What to do – From the records below, print exactly the lines starting at the one containing "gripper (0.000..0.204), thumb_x" and ending at the one containing "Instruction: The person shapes", ends included, and nothing else.

Given entries –
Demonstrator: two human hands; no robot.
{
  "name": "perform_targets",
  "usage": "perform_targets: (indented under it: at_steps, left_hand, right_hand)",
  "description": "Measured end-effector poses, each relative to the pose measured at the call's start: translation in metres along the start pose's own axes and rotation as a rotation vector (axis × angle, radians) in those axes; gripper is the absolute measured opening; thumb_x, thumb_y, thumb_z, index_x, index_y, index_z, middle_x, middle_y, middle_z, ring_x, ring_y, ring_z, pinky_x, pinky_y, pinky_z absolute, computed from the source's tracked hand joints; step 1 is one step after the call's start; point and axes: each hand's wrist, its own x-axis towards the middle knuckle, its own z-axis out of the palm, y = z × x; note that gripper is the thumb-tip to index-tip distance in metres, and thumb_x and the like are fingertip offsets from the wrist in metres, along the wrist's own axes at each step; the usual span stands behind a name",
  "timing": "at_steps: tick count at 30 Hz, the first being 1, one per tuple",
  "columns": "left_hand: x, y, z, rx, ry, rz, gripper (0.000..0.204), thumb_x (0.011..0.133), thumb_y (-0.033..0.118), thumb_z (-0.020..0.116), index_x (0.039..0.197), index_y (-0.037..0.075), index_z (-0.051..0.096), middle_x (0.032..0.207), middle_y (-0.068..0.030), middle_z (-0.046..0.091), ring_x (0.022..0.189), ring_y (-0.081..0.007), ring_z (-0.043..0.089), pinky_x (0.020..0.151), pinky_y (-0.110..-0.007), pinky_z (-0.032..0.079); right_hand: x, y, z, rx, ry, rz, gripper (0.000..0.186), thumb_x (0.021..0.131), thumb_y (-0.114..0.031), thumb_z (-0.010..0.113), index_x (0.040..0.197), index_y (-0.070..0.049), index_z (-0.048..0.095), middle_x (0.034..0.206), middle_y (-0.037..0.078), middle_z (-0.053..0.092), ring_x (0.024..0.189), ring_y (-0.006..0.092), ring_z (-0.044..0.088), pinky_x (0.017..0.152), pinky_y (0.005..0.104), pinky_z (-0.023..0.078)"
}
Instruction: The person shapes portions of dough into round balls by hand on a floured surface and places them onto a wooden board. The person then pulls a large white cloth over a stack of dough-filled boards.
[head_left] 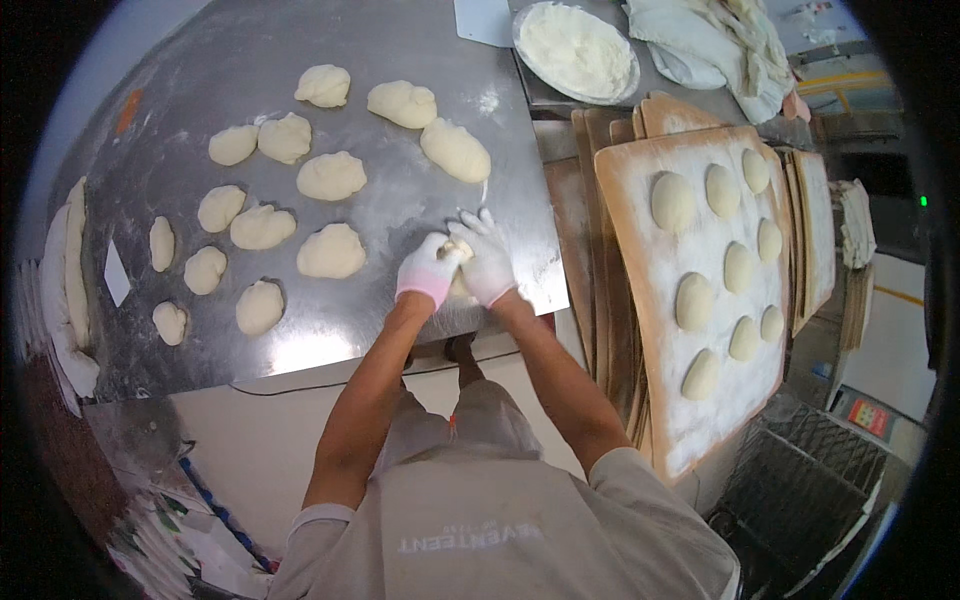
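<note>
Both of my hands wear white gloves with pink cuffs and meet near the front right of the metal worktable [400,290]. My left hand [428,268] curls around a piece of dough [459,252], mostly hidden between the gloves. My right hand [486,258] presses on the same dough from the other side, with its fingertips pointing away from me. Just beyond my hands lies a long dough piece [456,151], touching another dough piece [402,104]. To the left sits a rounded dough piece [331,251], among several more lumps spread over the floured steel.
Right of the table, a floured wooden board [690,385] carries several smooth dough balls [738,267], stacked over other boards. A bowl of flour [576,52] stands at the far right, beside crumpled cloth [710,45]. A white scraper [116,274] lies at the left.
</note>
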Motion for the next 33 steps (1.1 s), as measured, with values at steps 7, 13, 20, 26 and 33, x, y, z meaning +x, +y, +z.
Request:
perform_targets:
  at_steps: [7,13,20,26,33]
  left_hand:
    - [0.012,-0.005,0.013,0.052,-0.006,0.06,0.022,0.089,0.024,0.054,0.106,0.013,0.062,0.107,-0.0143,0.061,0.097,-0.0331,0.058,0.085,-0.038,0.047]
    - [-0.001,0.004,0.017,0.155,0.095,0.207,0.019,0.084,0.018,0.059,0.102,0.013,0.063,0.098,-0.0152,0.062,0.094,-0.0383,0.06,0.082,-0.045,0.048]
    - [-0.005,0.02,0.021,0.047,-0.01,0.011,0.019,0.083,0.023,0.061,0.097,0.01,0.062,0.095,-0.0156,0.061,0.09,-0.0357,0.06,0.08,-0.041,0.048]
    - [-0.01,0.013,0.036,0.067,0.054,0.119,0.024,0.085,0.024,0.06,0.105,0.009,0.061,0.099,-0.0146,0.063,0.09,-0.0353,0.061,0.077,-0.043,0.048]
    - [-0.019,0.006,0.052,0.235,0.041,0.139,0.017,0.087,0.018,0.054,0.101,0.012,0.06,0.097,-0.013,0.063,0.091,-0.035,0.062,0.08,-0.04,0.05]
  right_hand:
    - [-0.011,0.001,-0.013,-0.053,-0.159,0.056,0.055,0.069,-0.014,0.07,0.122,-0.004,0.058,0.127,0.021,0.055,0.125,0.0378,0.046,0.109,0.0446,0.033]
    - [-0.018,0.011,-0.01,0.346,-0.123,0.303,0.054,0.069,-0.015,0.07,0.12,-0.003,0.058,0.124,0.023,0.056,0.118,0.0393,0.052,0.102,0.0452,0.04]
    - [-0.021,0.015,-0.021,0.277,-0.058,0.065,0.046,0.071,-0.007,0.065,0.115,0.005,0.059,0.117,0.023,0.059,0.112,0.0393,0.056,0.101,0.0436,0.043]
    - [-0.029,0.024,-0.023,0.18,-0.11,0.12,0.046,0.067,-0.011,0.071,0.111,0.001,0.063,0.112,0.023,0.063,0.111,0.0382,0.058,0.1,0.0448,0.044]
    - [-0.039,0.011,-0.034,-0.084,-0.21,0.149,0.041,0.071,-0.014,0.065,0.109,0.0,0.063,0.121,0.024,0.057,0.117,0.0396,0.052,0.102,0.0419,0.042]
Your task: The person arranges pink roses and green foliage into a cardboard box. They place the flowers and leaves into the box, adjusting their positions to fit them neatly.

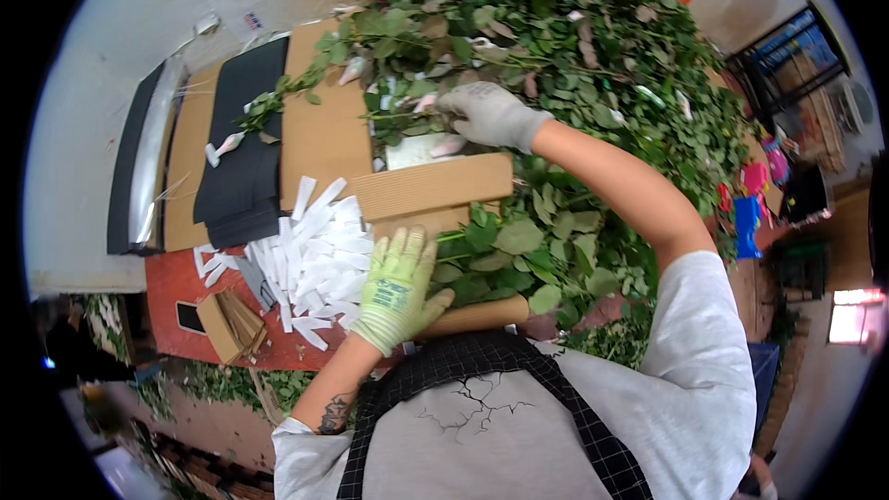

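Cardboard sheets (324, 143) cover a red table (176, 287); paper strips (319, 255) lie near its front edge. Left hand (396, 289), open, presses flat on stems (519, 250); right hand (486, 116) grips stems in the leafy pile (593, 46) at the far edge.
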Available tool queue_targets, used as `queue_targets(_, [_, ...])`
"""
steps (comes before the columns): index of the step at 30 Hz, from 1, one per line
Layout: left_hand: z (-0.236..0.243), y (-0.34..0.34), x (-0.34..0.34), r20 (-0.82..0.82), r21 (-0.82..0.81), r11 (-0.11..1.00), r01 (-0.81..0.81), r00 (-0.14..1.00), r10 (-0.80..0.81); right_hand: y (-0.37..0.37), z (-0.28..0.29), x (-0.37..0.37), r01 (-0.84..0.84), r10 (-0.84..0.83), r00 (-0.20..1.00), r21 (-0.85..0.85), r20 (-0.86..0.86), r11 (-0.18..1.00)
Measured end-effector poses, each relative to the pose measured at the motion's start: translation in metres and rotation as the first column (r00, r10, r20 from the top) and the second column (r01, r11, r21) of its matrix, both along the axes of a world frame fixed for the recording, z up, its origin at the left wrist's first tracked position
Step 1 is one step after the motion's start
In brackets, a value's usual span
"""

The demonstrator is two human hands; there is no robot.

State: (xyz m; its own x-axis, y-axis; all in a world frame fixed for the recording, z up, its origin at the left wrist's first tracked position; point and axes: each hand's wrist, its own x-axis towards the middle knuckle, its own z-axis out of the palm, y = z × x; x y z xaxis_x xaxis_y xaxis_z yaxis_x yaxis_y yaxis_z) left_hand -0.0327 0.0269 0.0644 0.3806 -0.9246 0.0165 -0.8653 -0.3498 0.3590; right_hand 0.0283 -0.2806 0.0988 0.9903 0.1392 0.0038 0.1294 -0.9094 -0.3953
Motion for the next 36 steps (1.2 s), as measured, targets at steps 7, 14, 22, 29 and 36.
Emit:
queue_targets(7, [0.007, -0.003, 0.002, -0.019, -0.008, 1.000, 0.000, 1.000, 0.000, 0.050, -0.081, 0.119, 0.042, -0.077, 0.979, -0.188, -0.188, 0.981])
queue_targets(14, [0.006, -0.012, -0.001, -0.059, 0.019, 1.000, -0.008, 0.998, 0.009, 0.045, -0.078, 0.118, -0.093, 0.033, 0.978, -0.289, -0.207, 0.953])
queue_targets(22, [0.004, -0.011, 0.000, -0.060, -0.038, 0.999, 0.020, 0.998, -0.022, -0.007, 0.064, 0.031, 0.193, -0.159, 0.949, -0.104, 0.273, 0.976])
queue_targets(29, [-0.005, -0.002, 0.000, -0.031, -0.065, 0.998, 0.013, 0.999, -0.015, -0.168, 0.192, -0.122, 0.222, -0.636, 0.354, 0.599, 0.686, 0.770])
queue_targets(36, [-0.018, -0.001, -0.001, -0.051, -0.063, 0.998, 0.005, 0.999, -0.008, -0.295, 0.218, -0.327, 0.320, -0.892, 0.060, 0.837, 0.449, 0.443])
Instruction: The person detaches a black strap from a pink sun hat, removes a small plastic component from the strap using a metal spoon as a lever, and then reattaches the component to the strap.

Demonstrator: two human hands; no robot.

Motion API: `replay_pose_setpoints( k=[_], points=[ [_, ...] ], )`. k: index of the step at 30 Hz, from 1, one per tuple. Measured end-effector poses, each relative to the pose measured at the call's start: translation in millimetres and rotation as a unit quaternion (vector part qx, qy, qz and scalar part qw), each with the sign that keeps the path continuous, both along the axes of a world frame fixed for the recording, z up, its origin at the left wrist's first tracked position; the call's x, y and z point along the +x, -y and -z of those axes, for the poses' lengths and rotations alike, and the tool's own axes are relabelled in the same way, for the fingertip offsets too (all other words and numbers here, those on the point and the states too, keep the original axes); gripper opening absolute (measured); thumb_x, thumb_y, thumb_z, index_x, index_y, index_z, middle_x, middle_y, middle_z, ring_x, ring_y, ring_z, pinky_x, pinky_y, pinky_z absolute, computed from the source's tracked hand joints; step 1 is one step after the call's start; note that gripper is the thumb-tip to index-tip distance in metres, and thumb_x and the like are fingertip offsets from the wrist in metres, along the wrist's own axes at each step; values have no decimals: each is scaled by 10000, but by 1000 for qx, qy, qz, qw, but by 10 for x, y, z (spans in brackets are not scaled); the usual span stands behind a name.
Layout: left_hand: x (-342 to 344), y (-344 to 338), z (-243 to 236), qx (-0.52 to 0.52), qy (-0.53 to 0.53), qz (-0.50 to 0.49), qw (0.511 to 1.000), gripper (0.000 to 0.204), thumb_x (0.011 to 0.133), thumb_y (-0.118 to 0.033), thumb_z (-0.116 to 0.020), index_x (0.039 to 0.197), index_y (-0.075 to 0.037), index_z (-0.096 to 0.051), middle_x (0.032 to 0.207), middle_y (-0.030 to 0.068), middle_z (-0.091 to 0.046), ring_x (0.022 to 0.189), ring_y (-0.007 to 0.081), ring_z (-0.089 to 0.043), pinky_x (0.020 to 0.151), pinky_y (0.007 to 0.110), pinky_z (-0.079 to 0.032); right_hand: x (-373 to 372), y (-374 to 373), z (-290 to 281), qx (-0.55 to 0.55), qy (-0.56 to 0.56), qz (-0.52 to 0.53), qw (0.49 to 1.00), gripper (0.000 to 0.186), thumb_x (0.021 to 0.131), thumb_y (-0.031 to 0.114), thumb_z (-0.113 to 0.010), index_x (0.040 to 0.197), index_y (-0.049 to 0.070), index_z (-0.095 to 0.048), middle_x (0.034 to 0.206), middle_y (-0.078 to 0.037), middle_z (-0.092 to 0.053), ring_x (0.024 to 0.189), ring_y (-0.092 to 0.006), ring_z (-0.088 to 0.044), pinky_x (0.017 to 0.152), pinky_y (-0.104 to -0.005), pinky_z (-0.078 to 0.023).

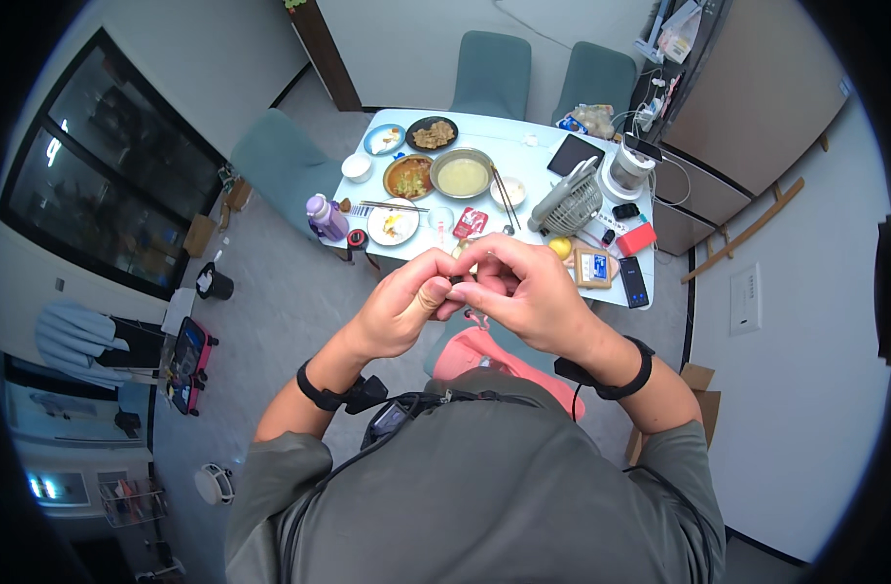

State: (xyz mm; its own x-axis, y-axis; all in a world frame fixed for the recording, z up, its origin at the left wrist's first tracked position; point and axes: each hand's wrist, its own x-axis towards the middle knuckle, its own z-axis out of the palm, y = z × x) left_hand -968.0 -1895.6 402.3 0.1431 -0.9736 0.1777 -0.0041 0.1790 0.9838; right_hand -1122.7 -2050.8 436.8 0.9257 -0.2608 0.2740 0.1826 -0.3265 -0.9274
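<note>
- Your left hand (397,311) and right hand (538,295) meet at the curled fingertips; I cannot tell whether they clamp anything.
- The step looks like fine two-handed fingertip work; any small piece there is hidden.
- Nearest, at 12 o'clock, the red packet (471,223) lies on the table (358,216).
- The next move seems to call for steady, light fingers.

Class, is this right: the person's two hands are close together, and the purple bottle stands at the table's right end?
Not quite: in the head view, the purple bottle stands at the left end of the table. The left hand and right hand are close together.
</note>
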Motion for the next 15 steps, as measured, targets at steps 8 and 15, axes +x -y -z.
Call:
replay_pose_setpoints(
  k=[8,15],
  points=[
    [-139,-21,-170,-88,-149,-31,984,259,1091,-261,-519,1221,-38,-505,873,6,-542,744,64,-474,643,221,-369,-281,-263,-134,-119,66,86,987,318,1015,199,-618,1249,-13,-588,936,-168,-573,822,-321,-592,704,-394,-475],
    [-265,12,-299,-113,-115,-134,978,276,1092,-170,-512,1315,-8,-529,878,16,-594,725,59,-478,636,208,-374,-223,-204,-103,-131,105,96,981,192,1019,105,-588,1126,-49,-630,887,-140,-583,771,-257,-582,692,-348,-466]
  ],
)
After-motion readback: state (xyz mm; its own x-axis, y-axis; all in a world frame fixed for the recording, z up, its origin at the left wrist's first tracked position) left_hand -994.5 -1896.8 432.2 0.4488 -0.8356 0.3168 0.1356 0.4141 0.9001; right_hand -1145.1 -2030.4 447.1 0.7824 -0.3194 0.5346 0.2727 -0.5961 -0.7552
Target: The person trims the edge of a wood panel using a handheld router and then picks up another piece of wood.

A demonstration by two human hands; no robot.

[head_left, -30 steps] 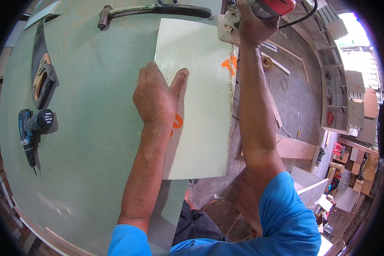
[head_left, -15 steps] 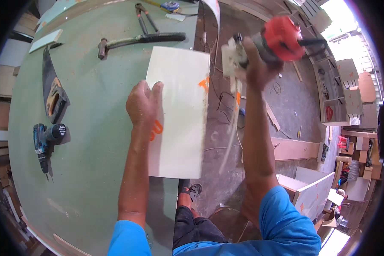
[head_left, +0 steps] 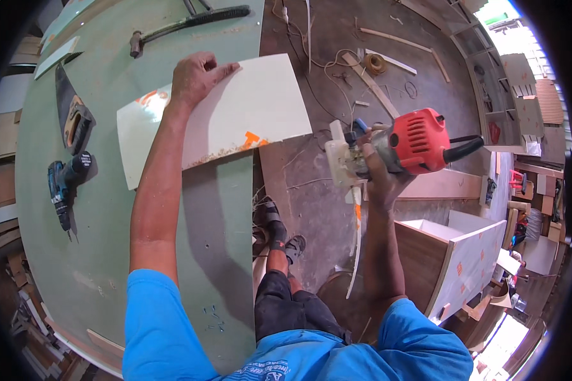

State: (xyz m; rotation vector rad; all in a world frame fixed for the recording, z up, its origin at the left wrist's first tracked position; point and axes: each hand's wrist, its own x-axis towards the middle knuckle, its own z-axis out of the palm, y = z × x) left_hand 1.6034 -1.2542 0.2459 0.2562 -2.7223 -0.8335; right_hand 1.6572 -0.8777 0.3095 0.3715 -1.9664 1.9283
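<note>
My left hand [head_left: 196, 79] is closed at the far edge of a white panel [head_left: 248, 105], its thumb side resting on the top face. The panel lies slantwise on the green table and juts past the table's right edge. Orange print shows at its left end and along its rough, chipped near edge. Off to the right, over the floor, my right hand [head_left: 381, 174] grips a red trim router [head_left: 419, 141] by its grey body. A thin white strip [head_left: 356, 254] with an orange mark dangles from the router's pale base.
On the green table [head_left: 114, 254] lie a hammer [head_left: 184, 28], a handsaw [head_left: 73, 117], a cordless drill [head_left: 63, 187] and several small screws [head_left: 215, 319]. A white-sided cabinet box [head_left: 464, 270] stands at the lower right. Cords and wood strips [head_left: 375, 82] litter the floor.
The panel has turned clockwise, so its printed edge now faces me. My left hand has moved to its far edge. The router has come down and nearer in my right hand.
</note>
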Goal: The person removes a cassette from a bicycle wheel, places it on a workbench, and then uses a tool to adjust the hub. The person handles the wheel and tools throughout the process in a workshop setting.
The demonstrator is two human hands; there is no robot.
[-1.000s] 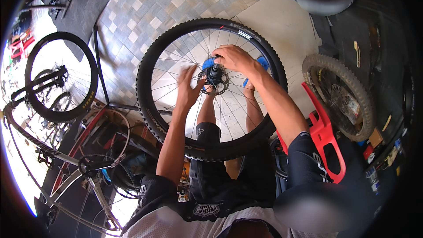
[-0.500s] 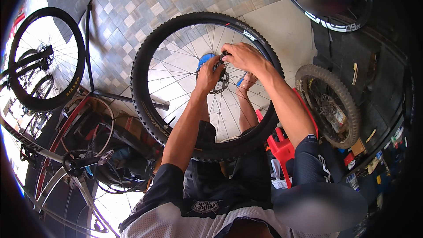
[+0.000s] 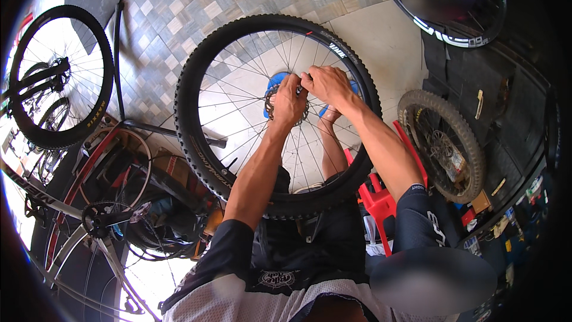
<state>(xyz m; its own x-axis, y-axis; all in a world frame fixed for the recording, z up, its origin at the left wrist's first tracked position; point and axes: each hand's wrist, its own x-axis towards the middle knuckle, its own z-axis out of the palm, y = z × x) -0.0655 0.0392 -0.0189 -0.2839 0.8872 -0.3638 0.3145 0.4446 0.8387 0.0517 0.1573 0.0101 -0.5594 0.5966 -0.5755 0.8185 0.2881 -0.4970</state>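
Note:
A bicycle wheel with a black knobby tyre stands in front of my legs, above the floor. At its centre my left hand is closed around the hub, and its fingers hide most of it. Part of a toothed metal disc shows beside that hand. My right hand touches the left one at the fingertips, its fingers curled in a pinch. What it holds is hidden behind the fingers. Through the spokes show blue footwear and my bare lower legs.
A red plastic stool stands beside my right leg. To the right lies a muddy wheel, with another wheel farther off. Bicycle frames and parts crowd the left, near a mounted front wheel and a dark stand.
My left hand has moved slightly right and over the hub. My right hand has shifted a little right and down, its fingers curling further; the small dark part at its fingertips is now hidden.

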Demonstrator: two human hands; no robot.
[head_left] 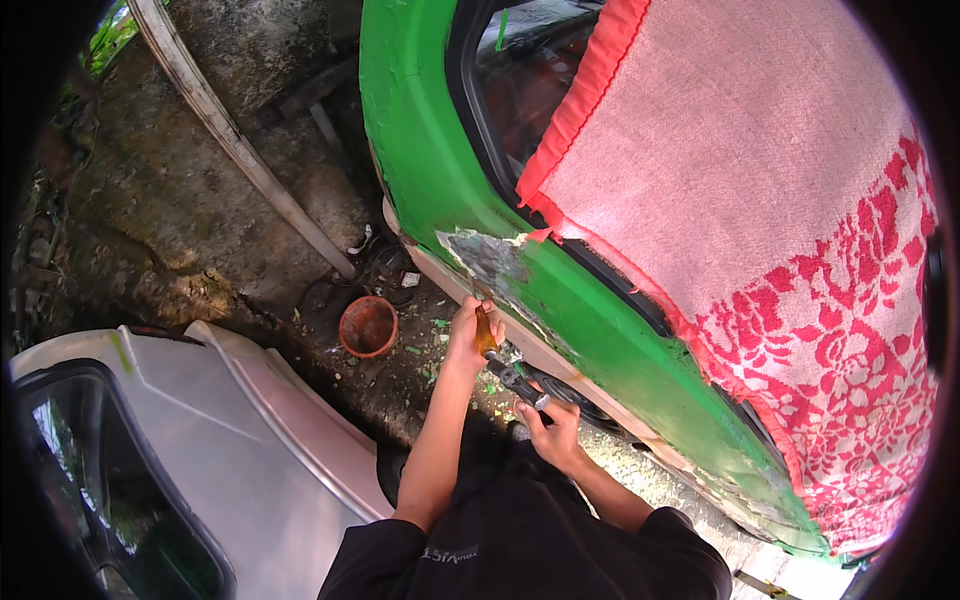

Result of the task –
  "columns": "left_hand: x, y, z, rx, ry, rz, gripper (0.000..0.204), thumb_x (0.011..0.133), thumb_y (-0.033..0.118), thumb_z (-0.020..0.116), index_x (0.039..0.197), index_y (-0.037..0.075), index_z (-0.051..0.096), middle_x (0.032..0.207), middle_y (-0.068..0.030), middle_z (-0.046..0.091), ring_x (0.022..0.189), ring_y (-0.081..0.007), ring_z (-0.043..0.089), pinky_x (0.020..0.151), pinky_y (-0.110..-0.007), pinky_z (-0.032..0.079); right_hand: x, y, z, rx, ry, rz, gripper (0.000..0.186), thumb_x (0.021..0.131), thumb_y (-0.114..0.031), thumb_z (-0.010..0.113), index_x (0.040..0.197), index_y (-0.070..0.049), index_z (-0.048..0.095), middle_x (0.034..0.206), middle_y (-0.037..0.078), middle_z (-0.053..0.092), ring_x (0.024..0.189), ring_y (-0.006..0.092), ring_z (-0.044..0.088), pinky_x (0.017..0.152), pinky_y (0.005..0.104), pinky_z (-0.023..0.078)"
}
Instruction: The person shapes portions of dough into round balls by hand on a floured surface and places them onto a wooden board. The person then pulls a large white cloth over a stack of dough-filled boards.

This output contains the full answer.